'''

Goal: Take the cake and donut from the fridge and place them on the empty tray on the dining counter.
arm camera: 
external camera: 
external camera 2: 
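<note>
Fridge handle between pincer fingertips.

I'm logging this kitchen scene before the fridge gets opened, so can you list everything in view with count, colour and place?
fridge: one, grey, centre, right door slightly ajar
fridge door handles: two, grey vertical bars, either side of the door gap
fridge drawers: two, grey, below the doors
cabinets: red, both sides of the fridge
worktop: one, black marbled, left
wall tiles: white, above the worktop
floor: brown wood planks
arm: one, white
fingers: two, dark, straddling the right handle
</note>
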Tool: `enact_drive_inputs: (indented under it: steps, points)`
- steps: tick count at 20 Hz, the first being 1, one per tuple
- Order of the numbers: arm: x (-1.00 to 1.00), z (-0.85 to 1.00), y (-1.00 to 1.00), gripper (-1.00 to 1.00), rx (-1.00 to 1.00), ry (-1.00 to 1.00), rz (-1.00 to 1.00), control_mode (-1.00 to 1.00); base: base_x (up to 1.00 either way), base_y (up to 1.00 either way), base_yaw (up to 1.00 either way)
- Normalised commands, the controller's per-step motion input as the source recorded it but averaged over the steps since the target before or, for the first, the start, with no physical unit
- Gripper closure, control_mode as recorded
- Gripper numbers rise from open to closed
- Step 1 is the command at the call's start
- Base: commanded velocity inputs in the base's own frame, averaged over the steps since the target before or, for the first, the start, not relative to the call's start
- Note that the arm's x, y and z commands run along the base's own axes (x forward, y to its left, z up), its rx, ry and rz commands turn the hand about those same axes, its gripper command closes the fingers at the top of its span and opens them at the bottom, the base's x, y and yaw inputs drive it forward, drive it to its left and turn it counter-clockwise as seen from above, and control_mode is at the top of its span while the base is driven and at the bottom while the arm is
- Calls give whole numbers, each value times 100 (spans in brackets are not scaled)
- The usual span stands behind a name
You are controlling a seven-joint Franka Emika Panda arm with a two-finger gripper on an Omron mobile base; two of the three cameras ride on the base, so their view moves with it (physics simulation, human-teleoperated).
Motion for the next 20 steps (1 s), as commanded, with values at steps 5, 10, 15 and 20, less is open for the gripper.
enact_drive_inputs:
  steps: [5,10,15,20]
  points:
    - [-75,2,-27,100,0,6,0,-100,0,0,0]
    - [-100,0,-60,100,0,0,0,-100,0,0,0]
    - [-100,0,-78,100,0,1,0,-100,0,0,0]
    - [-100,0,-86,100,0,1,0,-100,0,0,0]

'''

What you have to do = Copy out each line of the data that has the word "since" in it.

Task result =
- Normalised commands, the controller's per-step motion input as the source recorded it but averaged over the steps since the target before or, for the first, the start, with no physical unit
- Base: commanded velocity inputs in the base's own frame, averaged over the steps since the target before or, for the first, the start, not relative to the call's start

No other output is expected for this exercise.